**What to do:** What is needed is an exact reproduction of the listing, without its pictures.

**Source material:**

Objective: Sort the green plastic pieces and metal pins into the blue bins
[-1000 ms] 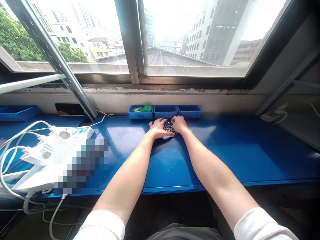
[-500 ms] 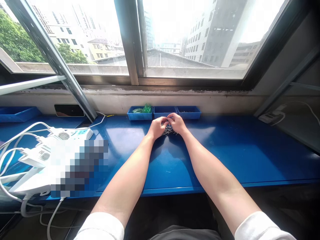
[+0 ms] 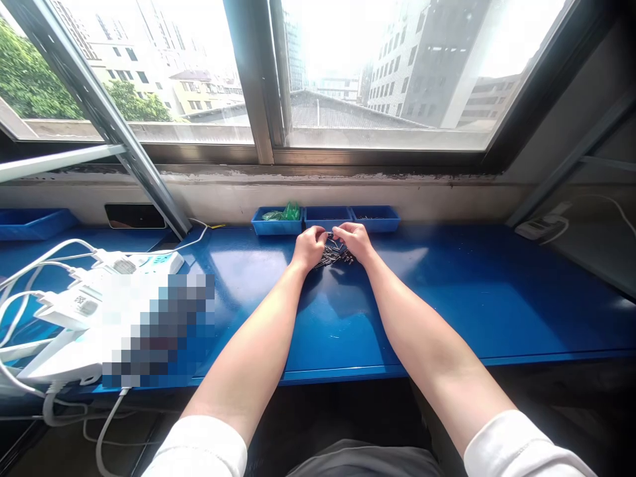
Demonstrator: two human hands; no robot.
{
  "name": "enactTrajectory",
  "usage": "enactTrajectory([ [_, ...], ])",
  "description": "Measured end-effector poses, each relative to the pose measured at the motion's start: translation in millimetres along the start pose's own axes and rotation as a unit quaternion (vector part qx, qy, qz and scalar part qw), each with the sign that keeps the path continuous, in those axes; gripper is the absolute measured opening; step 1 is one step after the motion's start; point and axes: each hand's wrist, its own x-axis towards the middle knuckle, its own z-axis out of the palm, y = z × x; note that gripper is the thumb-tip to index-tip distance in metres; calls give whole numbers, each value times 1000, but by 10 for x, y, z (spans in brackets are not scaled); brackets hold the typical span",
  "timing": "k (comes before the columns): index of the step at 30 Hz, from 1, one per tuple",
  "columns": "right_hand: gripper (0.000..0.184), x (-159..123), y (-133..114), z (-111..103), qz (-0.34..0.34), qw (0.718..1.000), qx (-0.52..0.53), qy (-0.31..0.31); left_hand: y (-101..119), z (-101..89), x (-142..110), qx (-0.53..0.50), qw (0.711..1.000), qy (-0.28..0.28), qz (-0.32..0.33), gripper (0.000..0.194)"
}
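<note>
My left hand (image 3: 310, 246) and my right hand (image 3: 354, 241) meet nearly fingertip to fingertip above the blue bench, both in a pinch. Something small and dark shows between the fingertips, too small to name. Beneath and between the hands lies a loose pile of dark, thin metal pieces that look like screws or bolts (image 3: 334, 254). Just behind the hands stand a middle blue bin (image 3: 328, 217), whose contents are barely visible, and a right blue bin (image 3: 376, 222) with small dark pieces in it.
A left blue bin (image 3: 276, 228) holds green plastic. White power strips with plugs and cables (image 3: 74, 305) and a pixelated dark item (image 3: 163, 331) occupy the bench's left side. A slanted metal post (image 3: 149, 172) rises there; a phone-like black slab (image 3: 134, 216) leans on the wall.
My fingertips have drawn slightly apart, and more of the dark pile shows between my hands. The whole view has shifted up a little.
</note>
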Motion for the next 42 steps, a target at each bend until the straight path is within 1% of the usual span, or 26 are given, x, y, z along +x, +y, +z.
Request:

**Your solution:**
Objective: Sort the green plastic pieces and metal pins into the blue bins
[-1000 ms] 
[-500 ms] 
[+0 ms] 
Demonstrator: two human hands; no robot.
{
  "name": "enactTrajectory",
  "usage": "enactTrajectory([ [_, ...], ])",
  "description": "Measured end-effector poses, each relative to the pose measured at the motion's start: translation in millimetres along the start pose's own axes and rotation as a unit quaternion (vector part qx, qy, qz and scalar part qw), each with the sign that keeps the path continuous, in those axes; gripper is the absolute measured opening; step 1 is one step after the motion's start; point and axes: each hand's wrist, its own x-axis towards the middle knuckle, its own z-axis out of the palm, y = z × x; note that gripper is the thumb-tip to index-tip distance in metres; calls give whole numbers, each value times 1000, but by 10 for x, y, z (spans in brackets are not scaled); brackets hold the typical span",
  "timing": "k (comes before the columns): index of the step at 30 Hz, from 1, one per tuple",
  "columns": "right_hand: gripper (0.000..0.184), x (-159..123), y (-133..114), z (-111..103), qz (-0.34..0.34), qw (0.718..1.000), qx (-0.52..0.53), qy (-0.31..0.31); left_hand: y (-101..119), z (-101..89), x (-142..110), qx (-0.53..0.50), qw (0.711..1.000), qy (-0.28..0.28), qz (-0.32..0.33), gripper (0.000..0.194)"
}
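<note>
My left hand (image 3: 310, 246) and my right hand (image 3: 354, 241) meet nearly fingertip to fingertip above the blue bench, both in a pinch. Something small and dark shows between the fingertips, too small to name. Beneath and between the hands lies a loose pile of dark, thin metal pieces that look like screws or bolts (image 3: 334, 254). Just behind the hands stand a middle blue bin (image 3: 328, 217), whose contents are barely visible, and a right blue bin (image 3: 376, 222) with small dark pieces in it.
A left blue bin (image 3: 276, 228) holds green plastic. White power strips with plugs and cables (image 3: 74, 305) and a pixelated dark item (image 3: 163, 331) occupy the bench's left side. A slanted metal post (image 3: 149, 172) rises there; a phone-like black slab (image 3: 134, 216) leans on the wall.
My fingertips have drawn slightly apart, and more of the dark pile shows between my hands. The whole view has shifted up a little.
</note>
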Motion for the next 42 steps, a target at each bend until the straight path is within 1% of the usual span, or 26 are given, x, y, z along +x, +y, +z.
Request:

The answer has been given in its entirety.